Registered: 2006-01-27
Posts: 8

Just a simple problem?

Can anyone help with this one.

You want to drill a hole in the tank that will take the most time to drain, and then drill a hole in the tank that will take the second most time to drain.

Tank Height is 20 feet, tank diameter is 8 feet, hole diameter of 2 inches. It takes 42 minutes and 45 seconds to drain the tank.

If someone could just help me set up an equasion that would be wonderful
Thanx for any help
- stormswimmer


#2 2006-01-27 16:07:02

Registered: 2005-08-22
Posts: 1,504

Re: Just a simple problem?

What exactly are we trying to find here? All I see is desription, no question.
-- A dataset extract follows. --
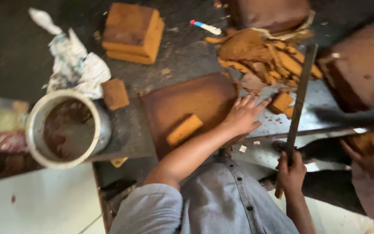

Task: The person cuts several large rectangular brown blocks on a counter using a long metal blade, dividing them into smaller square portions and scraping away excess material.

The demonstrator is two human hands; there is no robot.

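At centre frame, the left hand [242, 116] lies palm down with fingers [256, 103] spread wide on the right edge of a flat brown slab [182, 102] that rests on the dark counter [126, 134]. On the slab, just left of the forearm, sits a small yellow-brown block [184, 129], lying tilted. Toward the lower right, the right hand [291, 172] is closed in a fist around the lower end of a long flat metal blade [298, 104], which runs up the frame to the upper right, passing beside a heap of orange-brown trimmings [260, 56]. Two small cut pieces [281, 103] lie between the left hand and the blade. At left, a round metal pot [66, 128] holds a dark brown liquid; above it lies crumpled white paper [72, 60], and just right of it a small square block [114, 93]. At upper centre stands a stack of square orange blocks [133, 32], with a white-and-blue tube [205, 27] to its right. Another person's hand [371, 158] shows at the right edge, blurred.
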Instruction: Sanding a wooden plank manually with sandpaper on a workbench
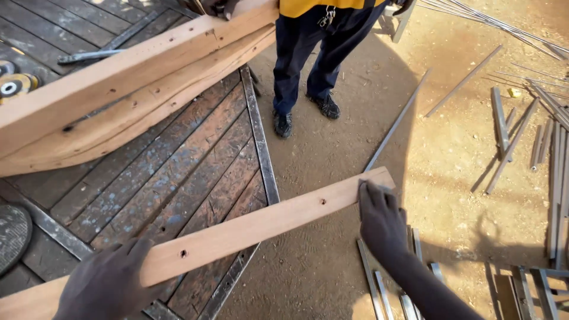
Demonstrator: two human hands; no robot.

A logarithm is just a misspelled algorithm.


#3 2006-01-27 21:07:19

Registered: 2005-01-21
Posts: 7,608

Re: Just a simple problem?

To completely drain the tank, the hole has to be at the lowest point, so how can there be two holes of the same size that take different times?
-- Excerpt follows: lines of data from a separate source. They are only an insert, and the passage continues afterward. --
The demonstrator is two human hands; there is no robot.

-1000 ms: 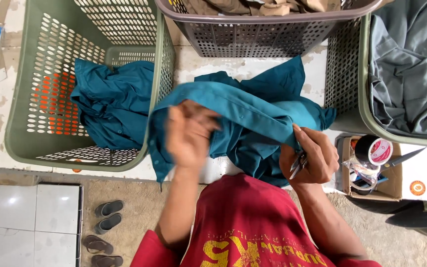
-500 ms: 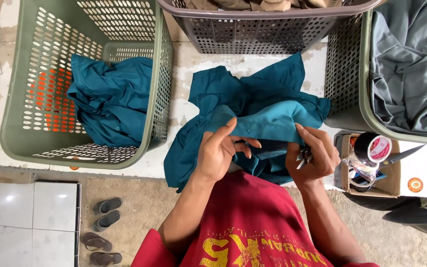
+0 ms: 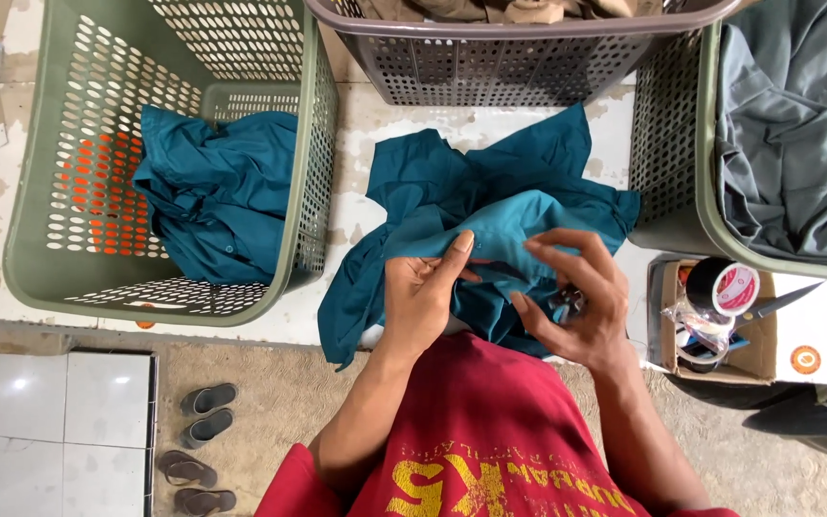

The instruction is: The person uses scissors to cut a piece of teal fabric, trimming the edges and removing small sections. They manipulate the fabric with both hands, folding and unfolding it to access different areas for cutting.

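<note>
A teal shirt [image 3: 490, 196] lies crumpled on the pale worktop [image 3: 366, 124] in front of me. My left hand [image 3: 420, 297] pinches a fold of its cloth near the front edge, thumb pointing up. Beside it, my right hand [image 3: 574, 297] touches the same fold with spread fingers and keeps a small dark pair of snips [image 3: 567, 304] in its palm. Both hands sit close together over the shirt's lower part.
A green basket [image 3: 313, 144] on the left holds more teal garments [image 3: 217, 191]. A grey basket [image 3: 509, 57] stands at the back, and a green basket [image 3: 710, 191] with grey cloth sits right. A cardboard box [image 3: 796, 330] holds tape and tools. Sandals [image 3: 205, 416] lie on the floor.
The shirt, lifted and spread a second ago, has come down onto the worktop. My left hand dropped from above the cloth to grip a fold, and my right hand moved in beside it.
</note>
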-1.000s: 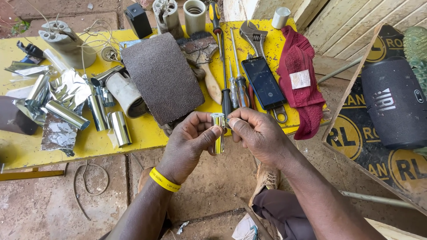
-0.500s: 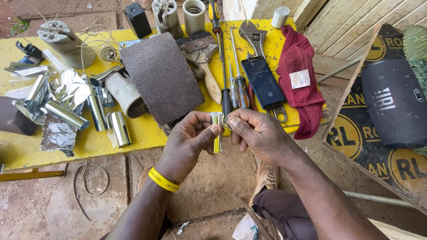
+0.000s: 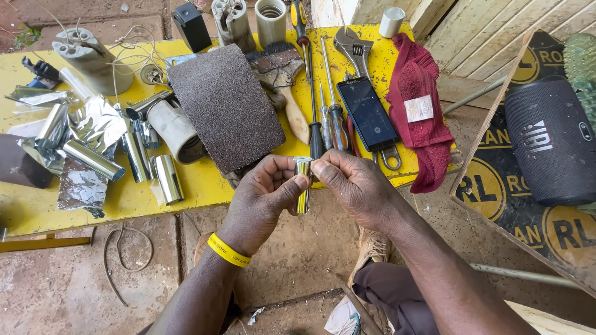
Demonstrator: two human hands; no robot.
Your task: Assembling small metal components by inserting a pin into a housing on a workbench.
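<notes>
Almost nothing has shifted since a moment ago: my hands have risen only slightly, and the small metal tube (image 3: 303, 185) stays upright between them, in front of the near edge of the yellow surface (image 3: 124, 198). My left hand (image 3: 264, 197) grasps the tube from the side, thumb pressed to its shiny wall. My right hand (image 3: 354, 186) pinches its top rim with fingertips, so the open end faces up where I can see it. The tube is a short, polished, silvery cylinder, smooth and reflective. A yellow wristband (image 3: 228, 250) circles my left wrist.

Just behind my hands lies a dark sheet of sandpaper (image 3: 226, 105), coarse and grainy, one corner overhanging towards me. To its left are more shiny tubes (image 3: 167, 178), a wider pale pipe piece (image 3: 174, 127) and crumpled foil scraps (image 3: 93, 130). To its right are screwdrivers (image 3: 332, 118) laid lengthwise, a black phone (image 3: 367, 113), a steel wrench (image 3: 354, 46) and a folded red cloth (image 3: 419, 105), soft and ribbed. A worn brush (image 3: 282, 74) rests beside the sandpaper. Far right, a dark cylindrical speaker (image 3: 549, 139) sits on a printed board (image 3: 496, 180). Below is rough, stained concrete floor (image 3: 62, 285).
</notes>
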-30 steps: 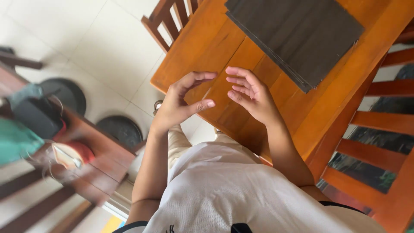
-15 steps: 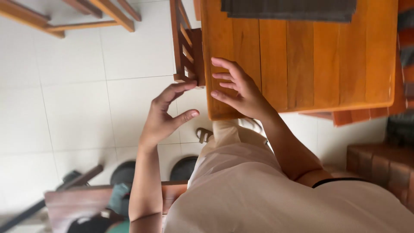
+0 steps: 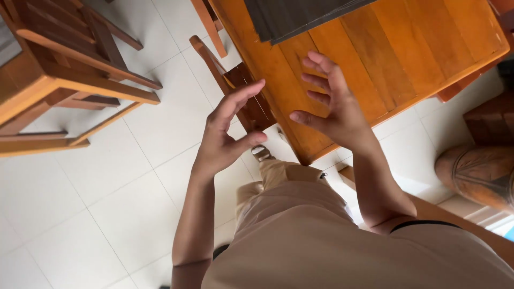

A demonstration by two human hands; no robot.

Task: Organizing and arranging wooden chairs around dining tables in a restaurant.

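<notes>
Two empty hands raised over a wooden table's corner
Left hand (image 3: 225, 136) and right hand (image 3: 332, 104) spread open, gripping nothing; the wooden table (image 3: 407, 59) lies beyond the right fingertips, a dark mat (image 3: 300, 16) farther off

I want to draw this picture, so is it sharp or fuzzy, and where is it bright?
Head view: mostly sharp, with the fingertips of the right hand slightly soft; the left hand is crisp. Even daylight, brightest on the white floor and at the lower right corner. Soft sheen on the table, no harsh glare. The view is tilted, so chair and table lean.
</notes>
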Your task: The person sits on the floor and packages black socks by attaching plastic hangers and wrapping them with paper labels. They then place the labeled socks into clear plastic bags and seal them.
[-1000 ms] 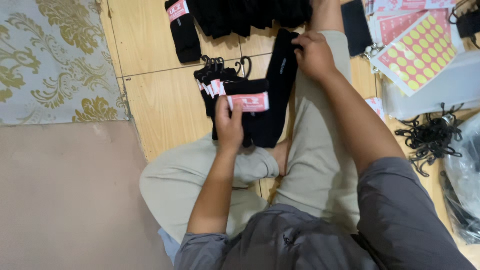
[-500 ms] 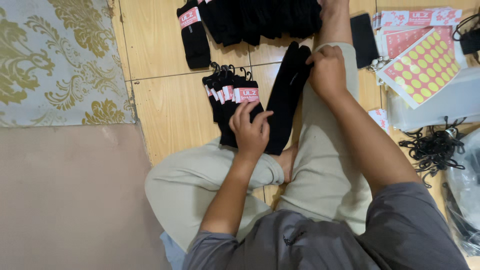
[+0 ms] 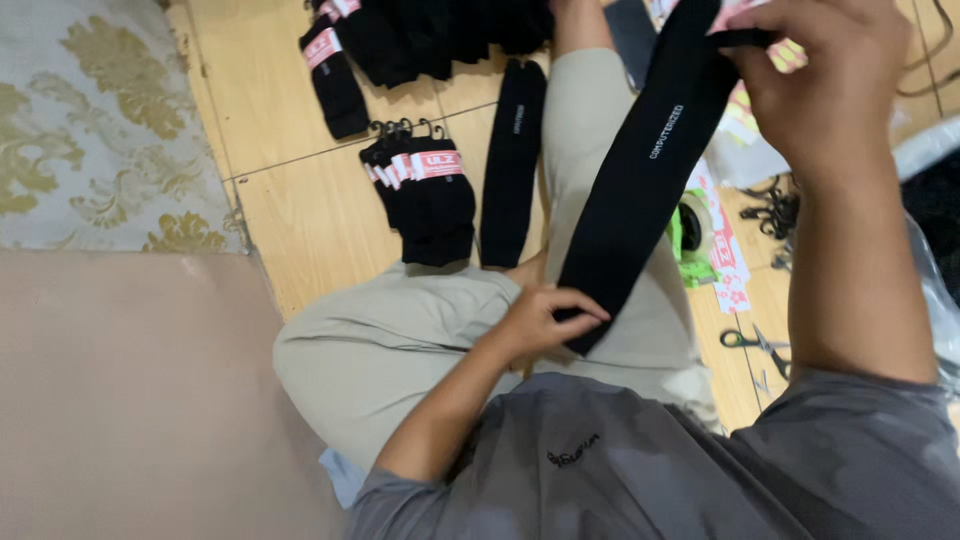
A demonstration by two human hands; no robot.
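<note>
You hold one long black sock (image 3: 640, 180) stretched on a slant across your lap, from about one o'clock down towards six; your right hand (image 3: 825, 90) grips its upper end with the fingers curled round it, close to the camera at the top right; your left hand (image 3: 545, 320) pinches its lower tip between thumb and fingers, just above your grey shirt (image 3: 640, 470). The sock is flat, plain black and smooth, with a small line of white lettering across it about a third of the way down; it looks taut between the two hands and hangs clear of your beige trousers (image 3: 400, 340).

At eleven o'clock from your left hand a fanned bundle of black socks (image 3: 430, 200) lies on the wooden floor (image 3: 300, 210), each with a small hook and a pink and white label at the top; just to its right, at twelve o'clock, a single black sock (image 3: 510, 170) lies straight beside your leg; a further heap of black socks (image 3: 420, 35) sits at the top edge. At three o'clock a green tape roll (image 3: 690, 230) shows behind the held sock; lower, at about four o'clock, scissors (image 3: 755, 345) lie on the floor. A patterned rug (image 3: 90, 120) fills the ten o'clock corner.
</note>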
Anyway, to work out an equation of "draining time" we will first need an equation of how fast the water flows out of the hole vs water pressure (or height of water in the tank)

Is this the kind of thing you are after?

"The physicists defer only to mathematicians, and the mathematicians defer only to God ..."  - Leon M. Lederman


#4 2006-01-28 02:44:44

Registered: 2006-01-27
Posts: 8

Re: Just a simple problem?

I am looking for how quickly can the tank be completely drained.

Maybe this would help
The velocity = 8.02 times the square root of the fluid level (in feet) remaining in the tank

The amount of fluid drained through the hole (in one second) is velocity multiplied by the area of hole.


#5 2006-01-28 03:02:12

Registered: 2005-11-24
Posts: 457

Re: Just a simple problem?

I couldn't quite grasp all of that either, but here are some relationships that might help you along your way.

  The velocity of water leaving either hole is;

  v = √2gh,  where h is Δh from the top of the tank to the center of the hole.

  So the volume leaving either hole would be;

  dV = -√(2gΔhA²)dt,  where A is the area of the hole.

  Perhaps someone here is that is very good with integration and related rates can get a hold of this one.  I would start with the assumption that one hole is indeed centered one inch above the base and then try to solve for the location of the second one.